▸ ACTION ITEM: For the word "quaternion", copy every line of the material that includes it.

▸ DATA IN THIS EXERCISE:
╭──

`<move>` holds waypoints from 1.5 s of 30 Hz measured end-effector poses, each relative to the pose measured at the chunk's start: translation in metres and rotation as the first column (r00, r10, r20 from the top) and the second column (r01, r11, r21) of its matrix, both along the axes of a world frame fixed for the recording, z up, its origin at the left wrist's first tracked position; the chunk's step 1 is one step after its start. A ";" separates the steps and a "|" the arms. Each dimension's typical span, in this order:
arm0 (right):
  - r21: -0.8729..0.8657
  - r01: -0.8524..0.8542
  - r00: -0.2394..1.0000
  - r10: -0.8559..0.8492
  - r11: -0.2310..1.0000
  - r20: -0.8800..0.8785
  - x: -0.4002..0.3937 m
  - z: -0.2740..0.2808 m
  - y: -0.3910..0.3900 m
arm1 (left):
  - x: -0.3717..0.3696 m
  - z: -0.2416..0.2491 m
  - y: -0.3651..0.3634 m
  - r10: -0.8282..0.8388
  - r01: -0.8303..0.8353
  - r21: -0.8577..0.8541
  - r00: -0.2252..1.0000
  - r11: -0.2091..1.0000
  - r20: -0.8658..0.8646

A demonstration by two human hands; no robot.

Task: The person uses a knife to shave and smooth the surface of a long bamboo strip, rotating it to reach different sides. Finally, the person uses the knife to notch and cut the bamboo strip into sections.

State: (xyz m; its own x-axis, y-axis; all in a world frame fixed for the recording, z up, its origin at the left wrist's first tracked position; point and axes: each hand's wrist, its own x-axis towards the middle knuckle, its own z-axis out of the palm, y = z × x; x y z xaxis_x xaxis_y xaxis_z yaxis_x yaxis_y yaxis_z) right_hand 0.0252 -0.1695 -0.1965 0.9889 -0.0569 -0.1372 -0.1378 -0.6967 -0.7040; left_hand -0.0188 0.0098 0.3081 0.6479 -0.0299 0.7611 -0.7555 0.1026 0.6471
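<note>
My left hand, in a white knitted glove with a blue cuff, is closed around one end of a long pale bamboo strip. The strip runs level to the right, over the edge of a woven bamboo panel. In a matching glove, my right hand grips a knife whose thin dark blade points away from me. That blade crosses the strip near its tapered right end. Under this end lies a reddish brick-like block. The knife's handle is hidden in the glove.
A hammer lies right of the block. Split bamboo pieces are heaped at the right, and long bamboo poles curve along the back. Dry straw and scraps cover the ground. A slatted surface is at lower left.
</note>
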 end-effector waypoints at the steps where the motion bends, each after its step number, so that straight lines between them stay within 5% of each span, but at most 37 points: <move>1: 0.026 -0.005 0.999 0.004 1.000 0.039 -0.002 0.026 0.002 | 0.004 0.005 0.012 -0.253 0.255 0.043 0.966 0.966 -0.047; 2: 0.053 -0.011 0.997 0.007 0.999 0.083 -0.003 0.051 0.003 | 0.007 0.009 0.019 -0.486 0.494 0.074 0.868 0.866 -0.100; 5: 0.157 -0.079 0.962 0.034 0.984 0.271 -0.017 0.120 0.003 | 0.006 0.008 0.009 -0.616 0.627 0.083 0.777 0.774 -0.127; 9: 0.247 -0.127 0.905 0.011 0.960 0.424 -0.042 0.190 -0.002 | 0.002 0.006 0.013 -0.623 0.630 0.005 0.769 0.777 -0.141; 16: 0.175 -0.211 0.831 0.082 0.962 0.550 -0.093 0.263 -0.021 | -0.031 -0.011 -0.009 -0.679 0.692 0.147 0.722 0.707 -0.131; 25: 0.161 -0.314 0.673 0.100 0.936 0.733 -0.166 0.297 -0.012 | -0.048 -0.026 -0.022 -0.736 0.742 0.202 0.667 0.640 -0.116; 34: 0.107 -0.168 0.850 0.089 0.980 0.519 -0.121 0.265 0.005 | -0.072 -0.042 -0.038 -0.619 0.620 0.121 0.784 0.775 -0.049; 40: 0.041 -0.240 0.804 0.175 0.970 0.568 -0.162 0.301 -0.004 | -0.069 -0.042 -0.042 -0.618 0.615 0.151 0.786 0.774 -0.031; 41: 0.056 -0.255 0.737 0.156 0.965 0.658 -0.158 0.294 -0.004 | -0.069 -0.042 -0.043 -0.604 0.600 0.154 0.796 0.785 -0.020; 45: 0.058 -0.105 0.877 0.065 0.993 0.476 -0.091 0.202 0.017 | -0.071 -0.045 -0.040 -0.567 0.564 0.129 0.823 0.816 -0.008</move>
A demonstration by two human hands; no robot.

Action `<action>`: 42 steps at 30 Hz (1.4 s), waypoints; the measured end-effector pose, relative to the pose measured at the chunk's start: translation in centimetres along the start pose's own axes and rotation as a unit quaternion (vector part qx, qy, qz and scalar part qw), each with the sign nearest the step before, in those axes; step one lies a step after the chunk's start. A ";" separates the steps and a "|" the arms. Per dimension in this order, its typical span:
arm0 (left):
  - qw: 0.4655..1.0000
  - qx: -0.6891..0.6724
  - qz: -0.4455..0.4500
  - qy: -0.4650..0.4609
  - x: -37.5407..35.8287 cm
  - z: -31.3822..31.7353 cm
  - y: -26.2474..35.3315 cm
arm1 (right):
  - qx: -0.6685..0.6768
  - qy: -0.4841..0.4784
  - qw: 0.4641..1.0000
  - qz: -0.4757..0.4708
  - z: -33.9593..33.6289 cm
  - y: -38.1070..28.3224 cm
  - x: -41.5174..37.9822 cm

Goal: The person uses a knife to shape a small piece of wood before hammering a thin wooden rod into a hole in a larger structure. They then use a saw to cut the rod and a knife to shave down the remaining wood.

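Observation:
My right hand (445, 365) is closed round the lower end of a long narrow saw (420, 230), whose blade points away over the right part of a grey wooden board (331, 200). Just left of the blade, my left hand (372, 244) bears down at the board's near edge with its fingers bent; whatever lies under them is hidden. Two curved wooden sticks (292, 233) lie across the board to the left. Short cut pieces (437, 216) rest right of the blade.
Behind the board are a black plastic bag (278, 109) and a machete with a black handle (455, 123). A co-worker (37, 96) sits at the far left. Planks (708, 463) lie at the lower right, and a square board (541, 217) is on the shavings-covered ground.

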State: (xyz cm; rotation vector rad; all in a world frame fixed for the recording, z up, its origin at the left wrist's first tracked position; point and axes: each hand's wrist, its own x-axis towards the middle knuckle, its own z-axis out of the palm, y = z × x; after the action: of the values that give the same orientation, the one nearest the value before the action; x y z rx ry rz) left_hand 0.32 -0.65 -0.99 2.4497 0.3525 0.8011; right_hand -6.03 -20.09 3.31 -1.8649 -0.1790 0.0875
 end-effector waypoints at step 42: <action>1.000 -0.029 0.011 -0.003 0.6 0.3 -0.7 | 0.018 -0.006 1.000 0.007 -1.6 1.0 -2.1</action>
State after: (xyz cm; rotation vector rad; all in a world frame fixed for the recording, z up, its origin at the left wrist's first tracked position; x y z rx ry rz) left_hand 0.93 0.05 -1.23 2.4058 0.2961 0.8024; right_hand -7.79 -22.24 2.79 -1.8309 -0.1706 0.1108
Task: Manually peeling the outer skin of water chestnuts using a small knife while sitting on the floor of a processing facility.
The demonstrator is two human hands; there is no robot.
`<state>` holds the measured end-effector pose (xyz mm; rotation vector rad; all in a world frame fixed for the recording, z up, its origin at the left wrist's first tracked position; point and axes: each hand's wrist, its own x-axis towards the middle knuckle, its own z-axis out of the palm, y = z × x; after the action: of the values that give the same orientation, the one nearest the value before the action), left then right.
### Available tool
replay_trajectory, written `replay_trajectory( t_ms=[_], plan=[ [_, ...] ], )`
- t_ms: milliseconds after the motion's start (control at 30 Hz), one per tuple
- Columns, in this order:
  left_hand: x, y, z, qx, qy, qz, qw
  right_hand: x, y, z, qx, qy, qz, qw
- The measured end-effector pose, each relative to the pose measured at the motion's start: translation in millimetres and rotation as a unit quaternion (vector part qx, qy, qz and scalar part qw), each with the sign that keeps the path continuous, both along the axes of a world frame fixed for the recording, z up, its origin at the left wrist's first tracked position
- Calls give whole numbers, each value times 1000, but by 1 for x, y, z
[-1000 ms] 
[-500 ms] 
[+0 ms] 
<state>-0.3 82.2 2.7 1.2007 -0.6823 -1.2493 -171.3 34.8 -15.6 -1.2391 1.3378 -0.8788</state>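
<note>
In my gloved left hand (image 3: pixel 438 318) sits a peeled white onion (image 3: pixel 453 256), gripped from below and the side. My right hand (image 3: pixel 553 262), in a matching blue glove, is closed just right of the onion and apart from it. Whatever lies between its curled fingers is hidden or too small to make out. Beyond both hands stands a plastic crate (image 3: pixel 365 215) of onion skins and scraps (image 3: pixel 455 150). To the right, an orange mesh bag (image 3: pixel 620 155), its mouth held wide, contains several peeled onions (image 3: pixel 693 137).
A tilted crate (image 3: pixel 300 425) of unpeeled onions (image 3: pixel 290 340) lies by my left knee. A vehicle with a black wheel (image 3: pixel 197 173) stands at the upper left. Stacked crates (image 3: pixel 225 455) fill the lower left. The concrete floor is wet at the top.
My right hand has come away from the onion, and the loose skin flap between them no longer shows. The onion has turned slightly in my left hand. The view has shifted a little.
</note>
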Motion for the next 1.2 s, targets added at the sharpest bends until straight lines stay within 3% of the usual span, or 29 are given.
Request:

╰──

▸ SOLUTION BELOW:
Action `<action>`: 42 steps at 30 Hz (1.4 s), waypoints; the measured end-effector pose, relative to the pose measured at the chunk's start: translation in centimetres along the start pose's own axes and rotation as a unit quaternion (vector part qx, qy, qz and scalar part qw), each with the sign nearest the step before, in those axes; step one lies a step after the chunk's start. A ";" separates the steps and a "|" the arms. Per dimension in this order, its typical span:
- The measured end-effector pose, each relative to the pose measured at the motion's start: translation in millimetres and rotation as a unit quaternion (vector part qx, qy, qz and scalar part qw), each with the sign that keeps the path continuous, both along the axes of a world frame fixed for the recording, z up, its origin at the left wrist's first tracked position

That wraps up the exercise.